= Goal of the exercise =
Look through the entries for the string "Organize" and copy every line where it shows up.

[Records from a collection]
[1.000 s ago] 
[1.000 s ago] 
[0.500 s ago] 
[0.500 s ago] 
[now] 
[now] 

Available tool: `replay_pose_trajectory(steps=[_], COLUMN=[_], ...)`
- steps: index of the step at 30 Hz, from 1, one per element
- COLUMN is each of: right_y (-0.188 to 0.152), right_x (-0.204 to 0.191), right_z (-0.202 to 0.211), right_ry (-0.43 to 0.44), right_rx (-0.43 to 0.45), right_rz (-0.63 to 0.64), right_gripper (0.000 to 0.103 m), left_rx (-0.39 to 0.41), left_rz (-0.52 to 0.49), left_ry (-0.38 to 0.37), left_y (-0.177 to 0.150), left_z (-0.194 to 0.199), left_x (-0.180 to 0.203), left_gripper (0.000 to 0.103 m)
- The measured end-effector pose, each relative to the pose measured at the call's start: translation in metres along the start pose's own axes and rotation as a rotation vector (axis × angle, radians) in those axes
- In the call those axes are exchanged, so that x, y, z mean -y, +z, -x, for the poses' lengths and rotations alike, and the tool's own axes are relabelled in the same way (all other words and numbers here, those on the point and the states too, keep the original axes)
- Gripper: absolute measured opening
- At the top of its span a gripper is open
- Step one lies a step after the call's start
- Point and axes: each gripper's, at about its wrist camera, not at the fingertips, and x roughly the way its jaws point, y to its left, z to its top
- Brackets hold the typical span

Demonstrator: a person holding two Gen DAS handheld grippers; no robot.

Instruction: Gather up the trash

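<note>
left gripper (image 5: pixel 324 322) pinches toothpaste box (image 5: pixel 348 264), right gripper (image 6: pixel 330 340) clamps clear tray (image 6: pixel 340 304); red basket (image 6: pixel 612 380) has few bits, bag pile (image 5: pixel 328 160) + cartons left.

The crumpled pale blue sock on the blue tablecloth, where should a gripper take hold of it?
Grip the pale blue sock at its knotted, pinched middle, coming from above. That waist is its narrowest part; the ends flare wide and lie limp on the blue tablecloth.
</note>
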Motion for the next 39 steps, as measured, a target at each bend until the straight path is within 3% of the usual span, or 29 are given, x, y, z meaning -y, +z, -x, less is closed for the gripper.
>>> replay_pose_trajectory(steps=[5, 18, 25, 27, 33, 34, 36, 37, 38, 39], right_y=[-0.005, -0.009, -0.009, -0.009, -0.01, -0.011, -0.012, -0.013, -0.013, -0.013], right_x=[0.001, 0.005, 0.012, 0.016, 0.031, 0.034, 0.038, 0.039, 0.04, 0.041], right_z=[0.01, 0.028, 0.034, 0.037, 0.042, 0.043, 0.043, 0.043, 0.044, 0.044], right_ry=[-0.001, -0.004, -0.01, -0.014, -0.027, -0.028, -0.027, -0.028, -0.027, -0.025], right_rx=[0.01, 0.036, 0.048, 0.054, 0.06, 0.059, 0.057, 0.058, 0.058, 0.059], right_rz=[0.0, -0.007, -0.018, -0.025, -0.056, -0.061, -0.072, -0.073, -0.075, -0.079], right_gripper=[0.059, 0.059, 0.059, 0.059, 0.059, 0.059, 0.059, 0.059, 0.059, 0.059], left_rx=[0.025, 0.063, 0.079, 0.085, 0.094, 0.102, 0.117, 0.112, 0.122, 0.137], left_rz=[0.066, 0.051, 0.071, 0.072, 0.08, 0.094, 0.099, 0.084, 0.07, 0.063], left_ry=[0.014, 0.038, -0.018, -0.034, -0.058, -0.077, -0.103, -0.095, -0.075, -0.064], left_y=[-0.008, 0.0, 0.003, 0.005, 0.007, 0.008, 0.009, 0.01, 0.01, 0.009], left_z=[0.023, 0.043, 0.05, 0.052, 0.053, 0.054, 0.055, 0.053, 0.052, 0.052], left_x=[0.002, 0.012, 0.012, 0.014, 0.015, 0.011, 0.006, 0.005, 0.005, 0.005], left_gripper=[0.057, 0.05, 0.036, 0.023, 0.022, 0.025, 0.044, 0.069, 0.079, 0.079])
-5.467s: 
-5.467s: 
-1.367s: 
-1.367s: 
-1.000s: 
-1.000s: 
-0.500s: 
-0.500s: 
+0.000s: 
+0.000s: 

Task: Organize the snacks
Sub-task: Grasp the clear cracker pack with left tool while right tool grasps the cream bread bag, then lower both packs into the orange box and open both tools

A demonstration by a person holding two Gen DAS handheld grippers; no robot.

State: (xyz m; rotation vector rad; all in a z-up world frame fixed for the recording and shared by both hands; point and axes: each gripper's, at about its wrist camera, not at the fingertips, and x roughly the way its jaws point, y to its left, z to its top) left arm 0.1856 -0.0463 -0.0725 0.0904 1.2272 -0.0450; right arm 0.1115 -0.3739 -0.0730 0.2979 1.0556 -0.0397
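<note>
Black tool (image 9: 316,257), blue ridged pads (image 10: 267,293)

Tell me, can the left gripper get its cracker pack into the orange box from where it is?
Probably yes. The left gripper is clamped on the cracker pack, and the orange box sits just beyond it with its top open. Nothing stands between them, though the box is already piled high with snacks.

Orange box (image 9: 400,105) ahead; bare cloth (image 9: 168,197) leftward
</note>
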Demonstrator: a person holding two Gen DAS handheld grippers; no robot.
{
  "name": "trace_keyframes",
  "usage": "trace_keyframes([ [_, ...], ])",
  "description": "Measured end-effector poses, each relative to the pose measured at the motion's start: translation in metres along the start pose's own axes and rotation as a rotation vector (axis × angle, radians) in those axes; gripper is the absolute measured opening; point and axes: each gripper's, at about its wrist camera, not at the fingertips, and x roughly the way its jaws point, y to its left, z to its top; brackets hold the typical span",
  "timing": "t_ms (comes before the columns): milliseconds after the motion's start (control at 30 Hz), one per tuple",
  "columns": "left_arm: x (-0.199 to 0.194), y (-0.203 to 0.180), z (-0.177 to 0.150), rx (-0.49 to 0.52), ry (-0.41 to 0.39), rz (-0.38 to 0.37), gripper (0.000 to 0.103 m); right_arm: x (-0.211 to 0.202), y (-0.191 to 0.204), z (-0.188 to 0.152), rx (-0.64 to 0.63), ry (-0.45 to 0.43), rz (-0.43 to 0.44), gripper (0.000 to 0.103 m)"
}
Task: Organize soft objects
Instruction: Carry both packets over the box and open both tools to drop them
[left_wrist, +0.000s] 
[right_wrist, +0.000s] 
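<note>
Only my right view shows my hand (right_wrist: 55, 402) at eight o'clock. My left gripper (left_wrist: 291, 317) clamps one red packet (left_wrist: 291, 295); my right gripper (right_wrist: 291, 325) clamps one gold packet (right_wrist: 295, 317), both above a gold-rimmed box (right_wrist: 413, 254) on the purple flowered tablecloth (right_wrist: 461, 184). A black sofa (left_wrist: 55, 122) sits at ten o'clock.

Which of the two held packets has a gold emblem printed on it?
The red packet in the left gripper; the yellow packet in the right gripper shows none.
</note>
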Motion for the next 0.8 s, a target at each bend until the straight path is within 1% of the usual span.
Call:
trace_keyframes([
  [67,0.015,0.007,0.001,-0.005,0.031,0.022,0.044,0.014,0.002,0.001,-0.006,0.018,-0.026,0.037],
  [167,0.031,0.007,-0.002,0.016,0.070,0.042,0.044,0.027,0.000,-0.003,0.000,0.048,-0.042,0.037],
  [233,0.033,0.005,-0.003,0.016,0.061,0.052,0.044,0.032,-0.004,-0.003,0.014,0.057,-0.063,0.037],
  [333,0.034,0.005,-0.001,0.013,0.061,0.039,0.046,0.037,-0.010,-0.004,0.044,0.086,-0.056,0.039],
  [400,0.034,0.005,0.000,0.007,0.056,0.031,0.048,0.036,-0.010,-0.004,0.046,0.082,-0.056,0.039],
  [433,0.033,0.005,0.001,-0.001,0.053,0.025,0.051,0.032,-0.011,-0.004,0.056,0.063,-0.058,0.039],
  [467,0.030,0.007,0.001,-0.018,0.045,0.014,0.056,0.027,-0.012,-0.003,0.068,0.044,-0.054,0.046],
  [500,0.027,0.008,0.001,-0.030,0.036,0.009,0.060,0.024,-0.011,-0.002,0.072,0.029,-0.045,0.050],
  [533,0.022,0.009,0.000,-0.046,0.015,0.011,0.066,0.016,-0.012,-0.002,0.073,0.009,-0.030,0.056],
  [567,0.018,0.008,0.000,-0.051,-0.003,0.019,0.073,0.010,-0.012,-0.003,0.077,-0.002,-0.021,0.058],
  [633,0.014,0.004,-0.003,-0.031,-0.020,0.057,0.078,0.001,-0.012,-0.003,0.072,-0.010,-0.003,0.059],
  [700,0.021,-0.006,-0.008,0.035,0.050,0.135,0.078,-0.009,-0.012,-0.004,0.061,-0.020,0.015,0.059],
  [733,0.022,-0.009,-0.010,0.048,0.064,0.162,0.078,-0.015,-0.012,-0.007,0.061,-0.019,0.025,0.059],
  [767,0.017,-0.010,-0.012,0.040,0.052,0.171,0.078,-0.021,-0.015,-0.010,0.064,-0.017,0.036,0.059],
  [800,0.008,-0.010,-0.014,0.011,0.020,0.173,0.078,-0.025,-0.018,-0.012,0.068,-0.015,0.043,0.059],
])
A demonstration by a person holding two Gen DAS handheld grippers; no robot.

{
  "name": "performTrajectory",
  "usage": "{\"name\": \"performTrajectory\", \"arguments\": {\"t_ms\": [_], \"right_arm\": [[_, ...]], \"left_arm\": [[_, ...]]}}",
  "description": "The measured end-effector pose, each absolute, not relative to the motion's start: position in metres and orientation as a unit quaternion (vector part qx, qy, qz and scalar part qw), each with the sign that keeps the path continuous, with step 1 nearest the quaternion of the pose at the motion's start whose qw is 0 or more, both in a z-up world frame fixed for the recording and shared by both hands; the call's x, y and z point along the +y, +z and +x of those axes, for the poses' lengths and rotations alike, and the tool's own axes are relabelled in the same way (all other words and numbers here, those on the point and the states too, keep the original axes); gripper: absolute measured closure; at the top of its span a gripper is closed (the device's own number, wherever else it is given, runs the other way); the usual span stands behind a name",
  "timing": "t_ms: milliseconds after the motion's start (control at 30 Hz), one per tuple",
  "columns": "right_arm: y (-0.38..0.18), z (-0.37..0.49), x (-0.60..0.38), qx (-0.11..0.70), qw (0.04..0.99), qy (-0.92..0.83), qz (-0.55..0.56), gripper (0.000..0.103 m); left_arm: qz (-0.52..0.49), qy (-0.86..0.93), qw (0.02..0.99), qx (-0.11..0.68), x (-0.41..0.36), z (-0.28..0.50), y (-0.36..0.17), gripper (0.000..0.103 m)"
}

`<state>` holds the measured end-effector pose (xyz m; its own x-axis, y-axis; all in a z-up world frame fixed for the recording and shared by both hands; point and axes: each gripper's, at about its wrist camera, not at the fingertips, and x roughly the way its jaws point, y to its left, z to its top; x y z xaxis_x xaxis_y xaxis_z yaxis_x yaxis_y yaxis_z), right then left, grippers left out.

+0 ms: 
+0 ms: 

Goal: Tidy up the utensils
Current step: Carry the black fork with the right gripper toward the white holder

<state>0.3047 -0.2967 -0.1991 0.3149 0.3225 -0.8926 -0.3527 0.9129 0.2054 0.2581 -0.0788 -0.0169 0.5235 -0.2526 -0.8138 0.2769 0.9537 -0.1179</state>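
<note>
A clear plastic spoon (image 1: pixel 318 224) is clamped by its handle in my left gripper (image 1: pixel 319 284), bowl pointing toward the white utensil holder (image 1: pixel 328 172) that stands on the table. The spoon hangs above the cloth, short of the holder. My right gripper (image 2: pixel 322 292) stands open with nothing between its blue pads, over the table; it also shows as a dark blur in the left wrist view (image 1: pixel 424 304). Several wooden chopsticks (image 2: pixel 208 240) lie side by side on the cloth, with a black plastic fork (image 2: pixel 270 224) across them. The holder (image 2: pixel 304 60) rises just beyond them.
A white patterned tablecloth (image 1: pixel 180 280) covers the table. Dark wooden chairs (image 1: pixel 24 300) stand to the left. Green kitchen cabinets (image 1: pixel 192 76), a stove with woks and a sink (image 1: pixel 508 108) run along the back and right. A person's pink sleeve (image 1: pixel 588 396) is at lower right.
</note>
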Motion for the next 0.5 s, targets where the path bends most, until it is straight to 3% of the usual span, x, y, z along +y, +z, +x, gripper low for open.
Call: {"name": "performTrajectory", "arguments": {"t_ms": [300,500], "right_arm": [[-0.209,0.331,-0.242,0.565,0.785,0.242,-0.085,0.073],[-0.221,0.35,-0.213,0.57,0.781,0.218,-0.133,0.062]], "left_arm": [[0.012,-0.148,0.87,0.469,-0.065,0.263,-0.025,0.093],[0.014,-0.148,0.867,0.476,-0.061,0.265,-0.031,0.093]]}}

= Exercise solution =
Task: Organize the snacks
Task: Organize soft objects

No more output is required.